In case of a serious incident, the manufacturer must inform their national market surveillance authority within 15 days of becoming aware of the event (or from the moment that a causal link between the event and the AI system has reasonably been established). Article 2(49) defines a serious incident as…
… an incident or malfunctioning of an AI system that directly or indirectly leads to any of the following: (a) the death of a person, or serious harm to a person’s health; (b) a serious and irreversible disruption of the management or operation of critical infrastructure; (c) the infringement of obligations under Union law intended to protect fundamental rights; (d) serious harm to property or the environment.Footnote 53
Additionally, different timelines are provided in case of a person’s death (10 days) versus the case of a widespread infringement or a serious incident leading to irreversible disruption of critical infrastructure (2 days).

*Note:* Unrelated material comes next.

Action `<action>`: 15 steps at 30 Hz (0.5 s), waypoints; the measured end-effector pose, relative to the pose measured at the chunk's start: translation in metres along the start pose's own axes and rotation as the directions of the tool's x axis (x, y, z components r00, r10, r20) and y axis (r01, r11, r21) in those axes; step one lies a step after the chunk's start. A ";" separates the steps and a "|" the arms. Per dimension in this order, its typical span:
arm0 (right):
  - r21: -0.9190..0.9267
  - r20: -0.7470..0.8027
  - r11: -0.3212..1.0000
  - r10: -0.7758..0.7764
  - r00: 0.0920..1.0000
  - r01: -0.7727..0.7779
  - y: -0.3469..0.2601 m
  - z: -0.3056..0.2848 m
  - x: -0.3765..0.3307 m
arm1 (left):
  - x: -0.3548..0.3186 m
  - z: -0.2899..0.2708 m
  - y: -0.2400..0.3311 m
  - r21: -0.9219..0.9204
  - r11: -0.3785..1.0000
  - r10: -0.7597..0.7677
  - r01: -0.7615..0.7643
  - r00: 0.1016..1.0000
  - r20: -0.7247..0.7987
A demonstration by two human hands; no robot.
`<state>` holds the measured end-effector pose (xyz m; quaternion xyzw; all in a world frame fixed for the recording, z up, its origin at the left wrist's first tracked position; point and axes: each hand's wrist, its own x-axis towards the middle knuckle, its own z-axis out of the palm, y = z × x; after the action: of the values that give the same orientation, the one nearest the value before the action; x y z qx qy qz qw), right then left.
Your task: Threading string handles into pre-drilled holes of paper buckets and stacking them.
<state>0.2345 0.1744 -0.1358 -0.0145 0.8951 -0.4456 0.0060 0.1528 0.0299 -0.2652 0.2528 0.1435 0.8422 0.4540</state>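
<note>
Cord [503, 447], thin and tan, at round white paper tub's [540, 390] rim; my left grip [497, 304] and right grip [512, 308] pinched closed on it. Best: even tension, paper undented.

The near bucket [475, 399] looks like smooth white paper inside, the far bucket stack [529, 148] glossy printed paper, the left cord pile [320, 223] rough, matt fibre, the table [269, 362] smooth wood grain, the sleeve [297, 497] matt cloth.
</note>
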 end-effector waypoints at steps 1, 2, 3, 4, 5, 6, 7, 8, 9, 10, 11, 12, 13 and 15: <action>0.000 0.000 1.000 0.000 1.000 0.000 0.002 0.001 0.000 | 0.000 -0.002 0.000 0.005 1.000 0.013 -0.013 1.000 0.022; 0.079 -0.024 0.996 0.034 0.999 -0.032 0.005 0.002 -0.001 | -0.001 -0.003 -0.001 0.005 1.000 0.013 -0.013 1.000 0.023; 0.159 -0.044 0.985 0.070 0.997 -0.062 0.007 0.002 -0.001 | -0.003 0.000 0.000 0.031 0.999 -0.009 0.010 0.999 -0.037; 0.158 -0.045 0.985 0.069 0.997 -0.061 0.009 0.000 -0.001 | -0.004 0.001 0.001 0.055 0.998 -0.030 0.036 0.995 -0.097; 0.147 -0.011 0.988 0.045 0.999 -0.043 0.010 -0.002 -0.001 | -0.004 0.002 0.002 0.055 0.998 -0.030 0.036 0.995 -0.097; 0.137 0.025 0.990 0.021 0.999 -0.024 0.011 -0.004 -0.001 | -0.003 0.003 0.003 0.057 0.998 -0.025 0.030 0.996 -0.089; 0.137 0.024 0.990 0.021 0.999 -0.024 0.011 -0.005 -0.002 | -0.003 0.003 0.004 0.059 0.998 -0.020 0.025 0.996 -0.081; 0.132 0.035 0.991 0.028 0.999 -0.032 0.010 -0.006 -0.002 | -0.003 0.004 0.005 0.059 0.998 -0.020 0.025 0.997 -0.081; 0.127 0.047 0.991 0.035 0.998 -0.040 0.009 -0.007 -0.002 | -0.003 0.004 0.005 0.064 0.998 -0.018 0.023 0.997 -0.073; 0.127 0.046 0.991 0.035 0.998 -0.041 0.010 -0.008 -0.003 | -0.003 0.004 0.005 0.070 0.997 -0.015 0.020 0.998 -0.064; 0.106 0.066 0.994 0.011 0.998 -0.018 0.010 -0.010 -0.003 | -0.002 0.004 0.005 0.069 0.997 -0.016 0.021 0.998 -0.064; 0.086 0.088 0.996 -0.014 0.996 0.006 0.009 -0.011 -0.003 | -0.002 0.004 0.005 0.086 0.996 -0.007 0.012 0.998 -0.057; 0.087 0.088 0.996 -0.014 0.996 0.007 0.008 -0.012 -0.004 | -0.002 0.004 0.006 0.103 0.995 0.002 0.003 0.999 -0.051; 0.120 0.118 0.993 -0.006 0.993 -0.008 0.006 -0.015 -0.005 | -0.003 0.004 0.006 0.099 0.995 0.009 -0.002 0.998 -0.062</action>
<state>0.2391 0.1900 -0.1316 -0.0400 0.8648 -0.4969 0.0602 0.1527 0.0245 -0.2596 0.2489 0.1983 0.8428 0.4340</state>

Along with notifying the authorities, the manufacturer will also need to conduct investigations and eventually take corrective action to resolve any harm caused.
2.3 The Cyber Resilience Act
Increased awareness at the European level over the security risks emerging from rising levels of interconnectedness between devices triggered the adoption of the Cyber Resilience Act (CRA). This issue was first identified in the EU’s Cybersecurity Strategy for the Digital Decade presented in 2020.Footnote 54 At that time, the European Commission presented a legislative intervention aimed at preventing and mitigating the impact of malicious attacks designed to exploit vulnerabilities in any product that uses a remote data connection to a device or network, whether that device operates within a closed, dedicated network or can be accessed via the Internet. As a matter of clarity, Article 3(2) of the CRA defines remote data processing as “data processing at a distance for which the software is designed and developed by the manufacturer […] and the absence of which would prevent the product with digital elements from performing one of its functions”.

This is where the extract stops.